Boston nonprofit helps child heart patients and their families

It’s the flicker of a heartbeat on that first sonogram, showing a healthy baby is growing inside you.

Later, it’s the 20-week scan, relieving fears and worries, when baby’s heart is shown to be strong and developing properly.

Throughout, pregnancy and after birth, we moms know a healthy heart is crucial for our baby’s survival. We take every test and scan, and hope and pray all will be OK.

Creating a healthy baby is a miracle of human creation, and for those of us, who had babies with no medical challenges, we can only imagine the hurt and heartache endured by parents whose babies need extra care.

During my time as a blogger, I have met several extraordinary writers, who have faced the difficult news of learning their child has a birth defect.


Mia Carella is one such mom.

Her daughter, Evalyn was born with a congenital heart defect, which meant she had to go through several surgeries from the time she was just an infant.

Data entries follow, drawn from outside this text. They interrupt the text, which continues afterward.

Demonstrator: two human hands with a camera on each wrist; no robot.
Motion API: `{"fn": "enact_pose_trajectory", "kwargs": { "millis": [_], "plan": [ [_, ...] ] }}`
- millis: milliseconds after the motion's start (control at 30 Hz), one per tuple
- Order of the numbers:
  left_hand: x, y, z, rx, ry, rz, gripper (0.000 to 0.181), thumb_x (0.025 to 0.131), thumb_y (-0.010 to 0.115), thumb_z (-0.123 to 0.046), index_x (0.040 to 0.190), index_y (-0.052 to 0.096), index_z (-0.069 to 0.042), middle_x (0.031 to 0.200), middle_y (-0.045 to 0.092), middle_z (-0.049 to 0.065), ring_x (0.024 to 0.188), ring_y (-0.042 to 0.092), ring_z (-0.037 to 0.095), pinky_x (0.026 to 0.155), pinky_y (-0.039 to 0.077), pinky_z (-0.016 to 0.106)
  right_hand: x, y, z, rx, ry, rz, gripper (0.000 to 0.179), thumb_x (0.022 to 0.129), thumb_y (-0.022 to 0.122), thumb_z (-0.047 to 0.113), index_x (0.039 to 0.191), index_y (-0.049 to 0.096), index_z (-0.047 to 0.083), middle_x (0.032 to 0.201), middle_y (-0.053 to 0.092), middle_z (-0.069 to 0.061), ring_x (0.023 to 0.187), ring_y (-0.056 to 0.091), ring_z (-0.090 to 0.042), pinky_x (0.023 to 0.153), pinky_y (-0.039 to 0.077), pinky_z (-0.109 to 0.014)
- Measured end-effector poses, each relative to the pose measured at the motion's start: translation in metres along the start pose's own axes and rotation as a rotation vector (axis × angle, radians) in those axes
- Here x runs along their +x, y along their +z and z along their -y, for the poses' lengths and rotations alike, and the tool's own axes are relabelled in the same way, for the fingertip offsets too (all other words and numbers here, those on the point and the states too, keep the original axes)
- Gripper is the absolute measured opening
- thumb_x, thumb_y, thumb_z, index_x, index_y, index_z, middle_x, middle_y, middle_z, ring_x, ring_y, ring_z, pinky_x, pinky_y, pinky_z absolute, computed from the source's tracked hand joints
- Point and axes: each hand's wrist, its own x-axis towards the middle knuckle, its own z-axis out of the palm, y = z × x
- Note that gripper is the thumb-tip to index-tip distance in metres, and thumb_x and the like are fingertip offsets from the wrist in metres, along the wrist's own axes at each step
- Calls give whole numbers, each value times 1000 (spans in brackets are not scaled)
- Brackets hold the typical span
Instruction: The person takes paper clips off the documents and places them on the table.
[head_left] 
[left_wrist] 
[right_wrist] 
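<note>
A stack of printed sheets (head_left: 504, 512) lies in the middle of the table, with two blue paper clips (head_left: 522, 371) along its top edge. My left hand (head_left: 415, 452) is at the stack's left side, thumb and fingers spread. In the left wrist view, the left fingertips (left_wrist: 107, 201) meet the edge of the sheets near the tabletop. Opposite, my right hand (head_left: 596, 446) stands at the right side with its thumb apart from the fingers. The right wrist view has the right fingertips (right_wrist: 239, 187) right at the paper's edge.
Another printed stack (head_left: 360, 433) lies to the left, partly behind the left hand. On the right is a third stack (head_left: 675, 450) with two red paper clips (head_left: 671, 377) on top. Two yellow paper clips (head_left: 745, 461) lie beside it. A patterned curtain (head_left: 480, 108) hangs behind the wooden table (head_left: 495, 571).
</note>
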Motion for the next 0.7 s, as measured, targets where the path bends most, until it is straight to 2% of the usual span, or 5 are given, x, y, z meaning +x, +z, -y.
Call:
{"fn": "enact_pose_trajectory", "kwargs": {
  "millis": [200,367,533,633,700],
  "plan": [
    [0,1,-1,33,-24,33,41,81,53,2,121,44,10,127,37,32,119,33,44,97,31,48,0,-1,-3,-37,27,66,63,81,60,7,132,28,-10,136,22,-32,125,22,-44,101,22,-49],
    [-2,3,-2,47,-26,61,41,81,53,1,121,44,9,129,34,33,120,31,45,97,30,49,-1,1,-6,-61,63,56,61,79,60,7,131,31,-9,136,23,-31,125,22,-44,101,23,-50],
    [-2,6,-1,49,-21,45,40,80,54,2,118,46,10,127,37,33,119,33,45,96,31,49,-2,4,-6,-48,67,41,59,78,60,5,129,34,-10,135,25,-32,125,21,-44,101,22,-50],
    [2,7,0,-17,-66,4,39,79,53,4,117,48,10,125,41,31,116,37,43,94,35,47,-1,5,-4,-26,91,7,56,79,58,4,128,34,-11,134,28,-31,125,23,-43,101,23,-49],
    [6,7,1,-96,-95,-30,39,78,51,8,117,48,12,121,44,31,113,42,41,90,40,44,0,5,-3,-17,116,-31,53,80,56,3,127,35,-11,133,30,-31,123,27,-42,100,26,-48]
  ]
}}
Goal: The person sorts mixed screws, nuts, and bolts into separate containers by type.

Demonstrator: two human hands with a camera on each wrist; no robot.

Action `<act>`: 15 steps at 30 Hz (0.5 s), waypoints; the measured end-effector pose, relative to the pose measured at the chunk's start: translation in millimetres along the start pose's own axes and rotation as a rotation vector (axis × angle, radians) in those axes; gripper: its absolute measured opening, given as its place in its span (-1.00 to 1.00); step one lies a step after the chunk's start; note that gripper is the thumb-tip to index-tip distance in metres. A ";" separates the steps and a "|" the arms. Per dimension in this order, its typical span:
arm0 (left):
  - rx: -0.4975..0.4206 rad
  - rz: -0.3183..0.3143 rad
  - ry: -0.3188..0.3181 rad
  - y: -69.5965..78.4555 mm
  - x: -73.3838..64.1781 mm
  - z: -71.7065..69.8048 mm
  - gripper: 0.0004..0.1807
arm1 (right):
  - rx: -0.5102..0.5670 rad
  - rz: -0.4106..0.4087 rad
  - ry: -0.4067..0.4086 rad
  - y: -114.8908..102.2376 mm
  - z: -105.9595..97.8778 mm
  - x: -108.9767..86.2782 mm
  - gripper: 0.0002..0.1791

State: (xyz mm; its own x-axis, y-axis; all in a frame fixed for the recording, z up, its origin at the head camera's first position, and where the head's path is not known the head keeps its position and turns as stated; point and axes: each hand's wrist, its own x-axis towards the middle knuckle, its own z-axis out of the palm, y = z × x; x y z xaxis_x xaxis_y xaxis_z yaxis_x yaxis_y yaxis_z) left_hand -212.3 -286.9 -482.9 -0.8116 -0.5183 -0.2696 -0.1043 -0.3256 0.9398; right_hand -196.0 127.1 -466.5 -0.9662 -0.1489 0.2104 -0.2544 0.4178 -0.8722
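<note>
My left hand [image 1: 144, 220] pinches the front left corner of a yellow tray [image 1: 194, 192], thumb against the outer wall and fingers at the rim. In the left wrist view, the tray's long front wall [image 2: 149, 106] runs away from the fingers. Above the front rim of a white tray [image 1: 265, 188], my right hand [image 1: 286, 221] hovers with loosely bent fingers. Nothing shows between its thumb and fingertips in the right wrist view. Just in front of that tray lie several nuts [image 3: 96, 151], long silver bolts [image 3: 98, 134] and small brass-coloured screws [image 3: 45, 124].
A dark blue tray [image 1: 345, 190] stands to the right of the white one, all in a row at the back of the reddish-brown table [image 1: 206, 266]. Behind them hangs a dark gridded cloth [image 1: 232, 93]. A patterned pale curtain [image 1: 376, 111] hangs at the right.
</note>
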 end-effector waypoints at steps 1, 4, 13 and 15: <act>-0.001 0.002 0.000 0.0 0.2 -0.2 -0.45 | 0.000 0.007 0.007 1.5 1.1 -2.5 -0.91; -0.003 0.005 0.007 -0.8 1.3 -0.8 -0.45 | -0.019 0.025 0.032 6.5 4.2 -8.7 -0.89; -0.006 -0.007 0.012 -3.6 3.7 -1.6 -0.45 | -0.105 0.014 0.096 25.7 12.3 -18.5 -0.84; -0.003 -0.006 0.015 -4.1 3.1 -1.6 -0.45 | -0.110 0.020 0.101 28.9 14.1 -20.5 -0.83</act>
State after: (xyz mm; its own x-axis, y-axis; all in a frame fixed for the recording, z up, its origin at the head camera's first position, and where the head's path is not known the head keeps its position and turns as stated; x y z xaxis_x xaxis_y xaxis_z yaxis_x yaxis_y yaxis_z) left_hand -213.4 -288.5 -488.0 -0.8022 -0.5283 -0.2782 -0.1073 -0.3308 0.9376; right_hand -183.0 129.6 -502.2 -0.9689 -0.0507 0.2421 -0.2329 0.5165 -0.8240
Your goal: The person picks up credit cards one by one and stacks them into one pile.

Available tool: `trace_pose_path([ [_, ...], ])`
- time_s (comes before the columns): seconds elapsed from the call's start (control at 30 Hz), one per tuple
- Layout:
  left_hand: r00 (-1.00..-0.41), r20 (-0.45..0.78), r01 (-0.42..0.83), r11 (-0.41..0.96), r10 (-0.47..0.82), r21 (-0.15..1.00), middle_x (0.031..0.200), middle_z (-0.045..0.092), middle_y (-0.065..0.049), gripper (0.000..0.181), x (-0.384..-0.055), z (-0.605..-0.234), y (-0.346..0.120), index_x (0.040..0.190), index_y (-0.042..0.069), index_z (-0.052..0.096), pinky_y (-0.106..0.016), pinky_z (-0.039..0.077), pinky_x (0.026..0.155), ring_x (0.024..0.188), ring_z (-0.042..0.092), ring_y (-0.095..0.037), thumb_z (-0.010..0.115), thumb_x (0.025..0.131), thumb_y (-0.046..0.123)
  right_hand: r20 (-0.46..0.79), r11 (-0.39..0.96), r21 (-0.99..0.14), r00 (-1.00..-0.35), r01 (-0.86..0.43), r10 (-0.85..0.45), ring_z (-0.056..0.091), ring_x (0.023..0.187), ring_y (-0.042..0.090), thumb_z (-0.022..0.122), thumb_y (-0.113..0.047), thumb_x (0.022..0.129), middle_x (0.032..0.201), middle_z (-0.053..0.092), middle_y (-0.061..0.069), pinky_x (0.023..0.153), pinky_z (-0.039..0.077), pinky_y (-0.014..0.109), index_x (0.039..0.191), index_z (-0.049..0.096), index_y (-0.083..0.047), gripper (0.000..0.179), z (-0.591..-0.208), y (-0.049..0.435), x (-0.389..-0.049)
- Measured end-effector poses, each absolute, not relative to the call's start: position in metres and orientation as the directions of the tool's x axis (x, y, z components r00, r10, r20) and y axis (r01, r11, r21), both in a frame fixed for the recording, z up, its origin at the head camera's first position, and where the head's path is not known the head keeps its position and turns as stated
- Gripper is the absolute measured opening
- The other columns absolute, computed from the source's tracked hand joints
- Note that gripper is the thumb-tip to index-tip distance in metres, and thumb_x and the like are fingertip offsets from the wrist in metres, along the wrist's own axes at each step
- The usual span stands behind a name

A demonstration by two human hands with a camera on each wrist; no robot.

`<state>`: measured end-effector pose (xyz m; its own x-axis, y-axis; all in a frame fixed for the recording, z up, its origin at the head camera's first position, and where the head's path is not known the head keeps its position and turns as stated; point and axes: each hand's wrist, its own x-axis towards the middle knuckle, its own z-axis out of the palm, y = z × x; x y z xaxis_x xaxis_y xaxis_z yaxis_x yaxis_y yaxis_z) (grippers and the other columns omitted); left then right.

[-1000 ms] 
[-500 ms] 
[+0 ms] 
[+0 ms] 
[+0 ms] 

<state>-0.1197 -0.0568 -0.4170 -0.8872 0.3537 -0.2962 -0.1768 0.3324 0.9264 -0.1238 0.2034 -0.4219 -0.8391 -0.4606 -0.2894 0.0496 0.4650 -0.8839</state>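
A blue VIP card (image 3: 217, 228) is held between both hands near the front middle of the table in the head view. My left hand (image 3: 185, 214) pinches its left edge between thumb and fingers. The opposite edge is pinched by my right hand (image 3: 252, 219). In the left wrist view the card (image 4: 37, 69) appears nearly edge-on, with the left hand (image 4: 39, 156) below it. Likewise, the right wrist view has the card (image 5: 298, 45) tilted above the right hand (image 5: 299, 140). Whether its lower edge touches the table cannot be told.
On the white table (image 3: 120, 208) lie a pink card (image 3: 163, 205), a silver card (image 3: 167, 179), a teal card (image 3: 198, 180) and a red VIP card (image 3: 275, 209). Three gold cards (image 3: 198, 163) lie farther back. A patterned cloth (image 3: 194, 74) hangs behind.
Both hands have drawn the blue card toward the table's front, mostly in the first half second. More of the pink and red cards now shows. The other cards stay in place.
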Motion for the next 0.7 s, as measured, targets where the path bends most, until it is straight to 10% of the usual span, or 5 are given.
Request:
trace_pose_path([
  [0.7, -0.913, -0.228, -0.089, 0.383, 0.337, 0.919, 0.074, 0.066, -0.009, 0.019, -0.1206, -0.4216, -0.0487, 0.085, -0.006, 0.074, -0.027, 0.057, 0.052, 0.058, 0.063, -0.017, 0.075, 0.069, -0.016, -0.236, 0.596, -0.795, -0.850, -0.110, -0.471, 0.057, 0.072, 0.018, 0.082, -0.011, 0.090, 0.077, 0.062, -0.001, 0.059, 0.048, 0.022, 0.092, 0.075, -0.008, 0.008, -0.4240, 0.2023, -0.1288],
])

Her difficult start also caused some developmental delays, meaning Mia would be a special needs mom, a role, which she has embraced with grace and strength.

Through Mia’s incredible writing, I have gotten to know Evalyn. I have learned about her amazing courage, her unwavering joy and the pride she brings her parents.

She is truly special.

A few years ago, I was lucky enough to be able to meet Evalyn during a get-together with Mia and our kids.

We spent time at a playground, where I got to see how Evalyn handles things a bit differently than her brother and my two boys. She needed a little extra help, but that never stopped her from trying or made her feel discouraged. All the while, she always had the biggest smile.

This month, in honor of Evalyn, and the thousands have children and families impacted by congenital heart defects, Blogging For Better will be highlighting the fantastic work of Mended Little Hearts Boston.

As part of the national Mended Little Hearts nonprofit organization, Mended Little Hearts provides support, educational programs, advocacy, and more to CHD patients at Boston Children’s hospitals and their families.

Through such efforts as accredited visitation from volunteers who have experienced the effects of CHD firsthand, to storage facilities for out-of-town families, to special “bravery bags” filled with essentials to help ease the emotional and physical difficulty of hospital visits for CHD families.

With 40,000 babies born with a congenital heart defect, in the United States alone, chances are, like me, you know a family who has been impacted by CHD.

By giving to Mended Little Hearts Boston, you can help CHD families get the support they need to best care for their children.